• _TO DO_
Of all the entries below, retype only the lines from the one with "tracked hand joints" through the one with "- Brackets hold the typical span", exactly as they appear.

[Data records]

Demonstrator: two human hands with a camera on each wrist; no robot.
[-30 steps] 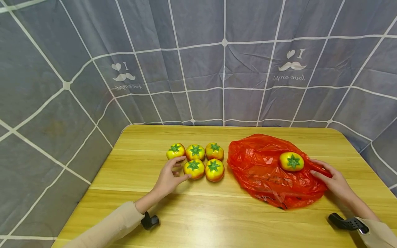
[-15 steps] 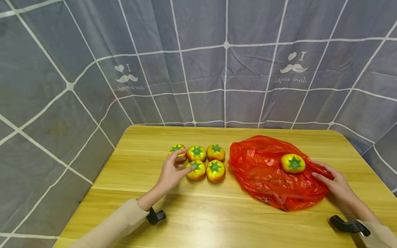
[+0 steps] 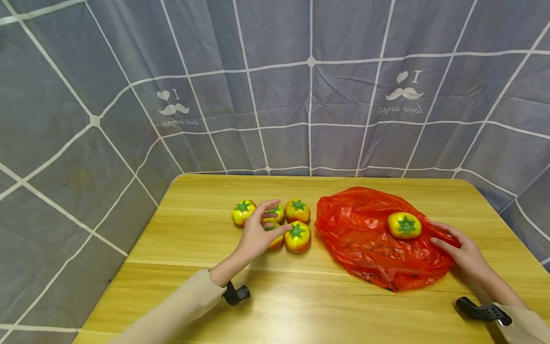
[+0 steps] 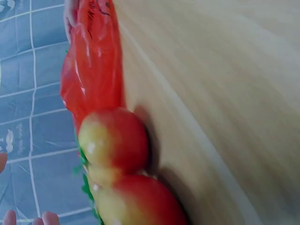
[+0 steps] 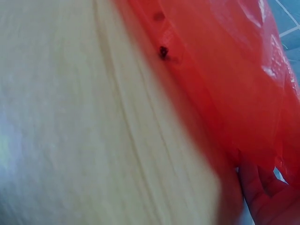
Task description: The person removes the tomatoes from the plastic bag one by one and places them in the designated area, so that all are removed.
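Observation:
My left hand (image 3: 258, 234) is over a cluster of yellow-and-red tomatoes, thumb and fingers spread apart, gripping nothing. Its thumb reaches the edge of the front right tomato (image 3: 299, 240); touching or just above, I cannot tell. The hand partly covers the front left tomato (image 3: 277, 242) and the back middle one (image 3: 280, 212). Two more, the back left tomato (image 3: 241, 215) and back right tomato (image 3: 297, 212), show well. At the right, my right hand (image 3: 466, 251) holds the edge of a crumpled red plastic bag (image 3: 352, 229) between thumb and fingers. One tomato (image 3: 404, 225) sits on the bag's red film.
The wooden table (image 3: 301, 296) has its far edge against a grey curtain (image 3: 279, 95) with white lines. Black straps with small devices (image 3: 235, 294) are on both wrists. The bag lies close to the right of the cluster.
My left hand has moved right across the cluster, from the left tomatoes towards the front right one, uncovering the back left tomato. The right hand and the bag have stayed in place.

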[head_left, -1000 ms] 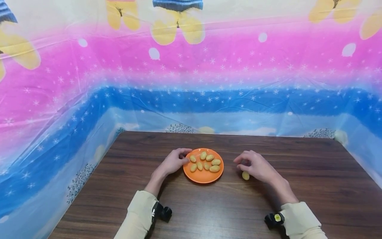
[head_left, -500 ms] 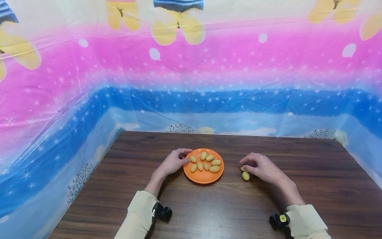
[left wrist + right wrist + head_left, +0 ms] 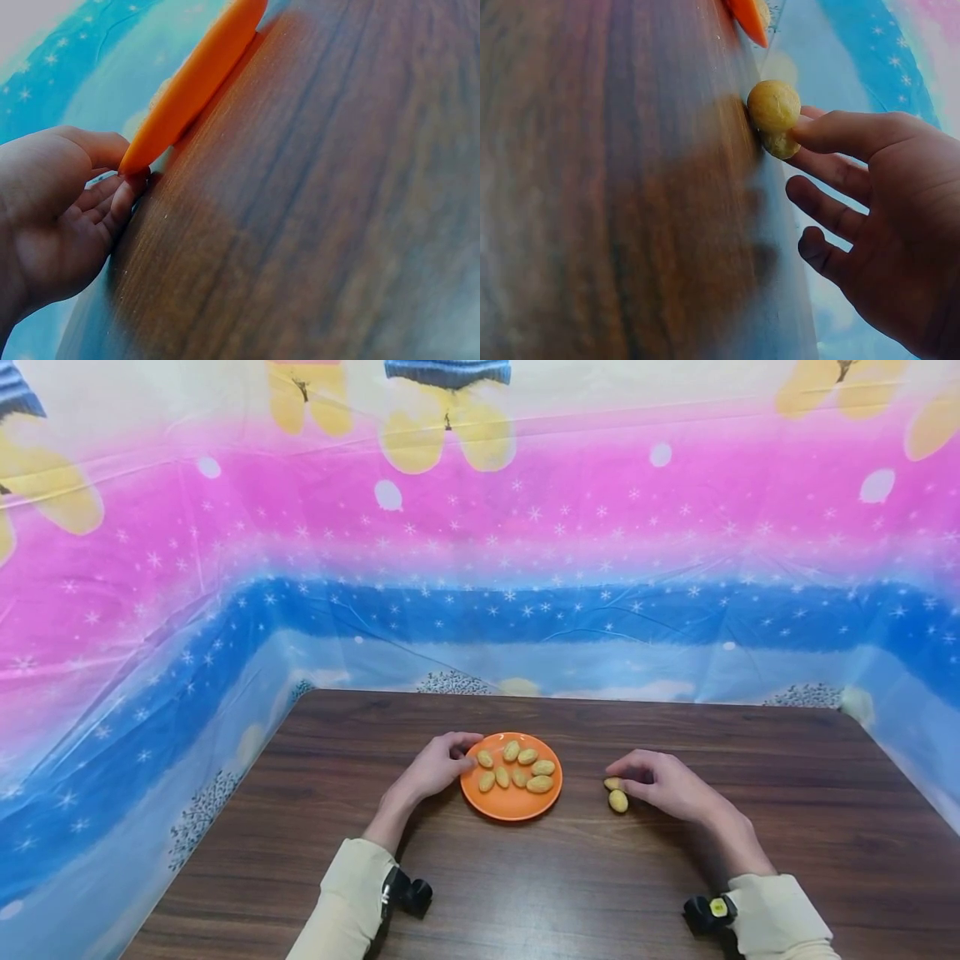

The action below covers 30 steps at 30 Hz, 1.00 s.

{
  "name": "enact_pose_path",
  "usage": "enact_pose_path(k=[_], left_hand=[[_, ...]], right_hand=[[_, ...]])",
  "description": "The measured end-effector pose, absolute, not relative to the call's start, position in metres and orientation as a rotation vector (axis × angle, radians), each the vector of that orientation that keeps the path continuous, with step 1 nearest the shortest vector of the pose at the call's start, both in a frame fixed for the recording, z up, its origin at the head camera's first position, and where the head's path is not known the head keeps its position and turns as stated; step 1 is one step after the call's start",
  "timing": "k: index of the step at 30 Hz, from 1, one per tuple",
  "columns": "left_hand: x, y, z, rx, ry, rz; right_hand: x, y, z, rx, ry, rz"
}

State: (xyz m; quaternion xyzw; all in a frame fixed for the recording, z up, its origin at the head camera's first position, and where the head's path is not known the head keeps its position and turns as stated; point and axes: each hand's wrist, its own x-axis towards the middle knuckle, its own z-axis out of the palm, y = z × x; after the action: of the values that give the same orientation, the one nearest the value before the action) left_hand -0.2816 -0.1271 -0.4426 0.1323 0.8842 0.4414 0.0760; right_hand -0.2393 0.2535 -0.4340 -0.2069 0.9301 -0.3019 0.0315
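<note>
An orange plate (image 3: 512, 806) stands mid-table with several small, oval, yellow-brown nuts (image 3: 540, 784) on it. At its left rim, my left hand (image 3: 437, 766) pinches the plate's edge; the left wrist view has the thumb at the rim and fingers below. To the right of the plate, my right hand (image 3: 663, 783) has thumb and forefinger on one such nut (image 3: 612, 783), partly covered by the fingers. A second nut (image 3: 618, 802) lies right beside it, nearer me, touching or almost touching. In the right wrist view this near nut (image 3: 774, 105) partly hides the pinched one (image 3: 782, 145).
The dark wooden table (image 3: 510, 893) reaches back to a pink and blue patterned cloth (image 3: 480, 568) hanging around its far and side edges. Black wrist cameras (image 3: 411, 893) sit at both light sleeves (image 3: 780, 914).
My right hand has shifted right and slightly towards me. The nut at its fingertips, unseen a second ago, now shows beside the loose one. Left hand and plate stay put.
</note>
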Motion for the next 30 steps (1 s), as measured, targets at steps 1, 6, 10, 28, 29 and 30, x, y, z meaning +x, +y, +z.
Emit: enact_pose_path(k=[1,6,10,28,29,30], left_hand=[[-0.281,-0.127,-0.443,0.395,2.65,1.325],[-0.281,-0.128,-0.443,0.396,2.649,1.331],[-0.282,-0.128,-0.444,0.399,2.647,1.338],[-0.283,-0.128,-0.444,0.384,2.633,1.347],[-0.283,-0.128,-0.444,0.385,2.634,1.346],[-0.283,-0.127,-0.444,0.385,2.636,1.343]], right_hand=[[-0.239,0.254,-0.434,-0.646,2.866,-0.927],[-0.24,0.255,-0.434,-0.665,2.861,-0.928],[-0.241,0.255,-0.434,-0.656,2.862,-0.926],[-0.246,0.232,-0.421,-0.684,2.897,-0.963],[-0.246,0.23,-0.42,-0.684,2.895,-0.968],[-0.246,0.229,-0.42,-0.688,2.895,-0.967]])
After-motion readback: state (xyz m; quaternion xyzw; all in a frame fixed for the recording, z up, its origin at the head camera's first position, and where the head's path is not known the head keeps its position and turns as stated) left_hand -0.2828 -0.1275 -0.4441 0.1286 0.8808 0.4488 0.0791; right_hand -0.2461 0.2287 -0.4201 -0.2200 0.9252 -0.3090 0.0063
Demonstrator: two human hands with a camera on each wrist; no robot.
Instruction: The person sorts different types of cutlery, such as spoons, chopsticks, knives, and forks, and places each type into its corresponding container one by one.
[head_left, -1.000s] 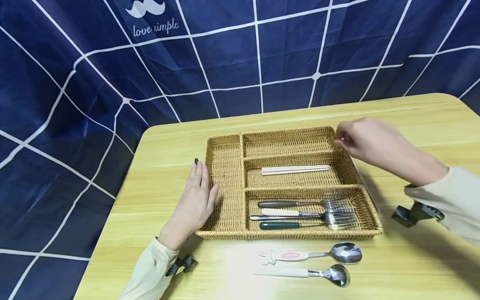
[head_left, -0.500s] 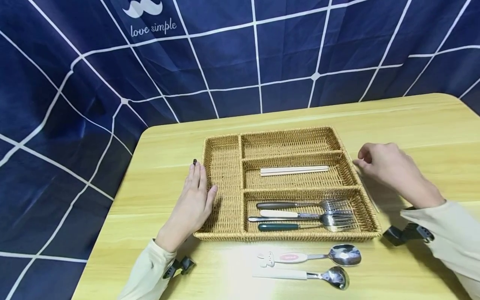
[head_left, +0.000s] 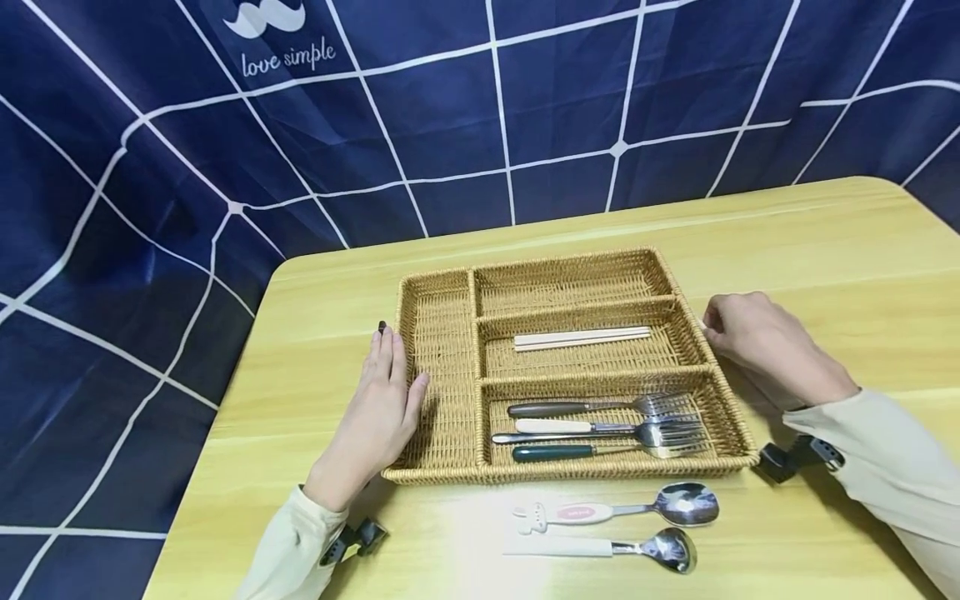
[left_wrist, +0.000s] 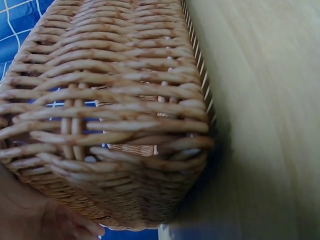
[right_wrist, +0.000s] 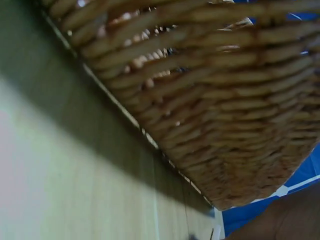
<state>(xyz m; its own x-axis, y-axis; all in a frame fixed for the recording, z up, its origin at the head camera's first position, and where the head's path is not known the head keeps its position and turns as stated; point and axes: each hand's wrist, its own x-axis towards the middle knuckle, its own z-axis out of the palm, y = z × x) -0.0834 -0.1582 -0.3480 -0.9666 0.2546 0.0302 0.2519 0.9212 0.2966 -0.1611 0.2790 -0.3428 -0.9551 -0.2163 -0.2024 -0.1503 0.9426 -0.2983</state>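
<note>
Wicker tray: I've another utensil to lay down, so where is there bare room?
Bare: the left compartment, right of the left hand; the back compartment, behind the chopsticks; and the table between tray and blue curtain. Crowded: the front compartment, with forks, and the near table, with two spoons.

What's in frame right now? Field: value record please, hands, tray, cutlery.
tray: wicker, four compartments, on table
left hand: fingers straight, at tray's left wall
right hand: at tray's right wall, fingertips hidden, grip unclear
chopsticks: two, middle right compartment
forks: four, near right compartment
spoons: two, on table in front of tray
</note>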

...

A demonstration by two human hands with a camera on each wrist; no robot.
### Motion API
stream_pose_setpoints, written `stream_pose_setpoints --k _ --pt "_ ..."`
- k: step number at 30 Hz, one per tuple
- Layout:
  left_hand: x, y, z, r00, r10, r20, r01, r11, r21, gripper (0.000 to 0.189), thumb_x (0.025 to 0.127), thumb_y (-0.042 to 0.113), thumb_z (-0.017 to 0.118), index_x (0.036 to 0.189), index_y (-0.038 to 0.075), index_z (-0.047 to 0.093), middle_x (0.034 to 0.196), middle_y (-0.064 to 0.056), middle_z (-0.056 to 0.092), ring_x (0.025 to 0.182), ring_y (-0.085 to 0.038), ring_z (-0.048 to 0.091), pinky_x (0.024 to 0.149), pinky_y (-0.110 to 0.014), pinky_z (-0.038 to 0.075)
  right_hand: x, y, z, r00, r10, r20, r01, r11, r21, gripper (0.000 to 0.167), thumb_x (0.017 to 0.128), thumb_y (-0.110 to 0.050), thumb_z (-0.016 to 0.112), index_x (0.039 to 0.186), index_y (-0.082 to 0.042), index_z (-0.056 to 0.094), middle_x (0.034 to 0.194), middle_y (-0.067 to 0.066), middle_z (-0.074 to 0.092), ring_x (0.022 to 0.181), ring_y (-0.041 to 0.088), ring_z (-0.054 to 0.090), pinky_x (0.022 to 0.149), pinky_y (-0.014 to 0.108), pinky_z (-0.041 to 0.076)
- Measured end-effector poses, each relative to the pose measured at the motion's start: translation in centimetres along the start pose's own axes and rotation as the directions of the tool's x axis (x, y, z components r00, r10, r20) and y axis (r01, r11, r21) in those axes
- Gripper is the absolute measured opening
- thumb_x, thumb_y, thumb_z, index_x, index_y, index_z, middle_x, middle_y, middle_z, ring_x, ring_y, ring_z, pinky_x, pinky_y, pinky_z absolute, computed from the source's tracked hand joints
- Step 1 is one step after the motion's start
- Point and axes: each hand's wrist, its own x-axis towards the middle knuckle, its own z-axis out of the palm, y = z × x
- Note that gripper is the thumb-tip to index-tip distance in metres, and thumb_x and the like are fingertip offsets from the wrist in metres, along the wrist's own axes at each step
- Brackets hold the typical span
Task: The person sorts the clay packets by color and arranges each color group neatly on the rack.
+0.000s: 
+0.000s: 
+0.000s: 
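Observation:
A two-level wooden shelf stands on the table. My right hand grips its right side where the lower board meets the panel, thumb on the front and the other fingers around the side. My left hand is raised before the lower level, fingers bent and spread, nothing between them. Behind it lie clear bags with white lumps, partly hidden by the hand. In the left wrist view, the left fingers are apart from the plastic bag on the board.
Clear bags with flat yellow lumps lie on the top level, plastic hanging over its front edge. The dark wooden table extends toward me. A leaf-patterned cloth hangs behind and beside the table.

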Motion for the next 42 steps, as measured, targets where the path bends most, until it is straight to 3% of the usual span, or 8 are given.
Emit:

• _RESPONSE AREA_
- thumb_x, thumb_y, thumb_z, index_x, index_y, index_z, middle_x, middle_y, middle_z, ring_x, ring_y, ring_z, pinky_x, pinky_y, pinky_z absolute, computed from the source's tracked hand joints
- Step 1 is one step after the motion's start
- Point and axes: each hand's wrist, its own x-axis towards the middle knuckle, its own z-axis out of the palm, y = z × x
- Note that gripper is the thumb-tip to index-tip distance in metres, and thumb_x and the like are fingertip offsets from the wrist in metres, along the wrist's own axes at each step
- Brackets hold the typical span

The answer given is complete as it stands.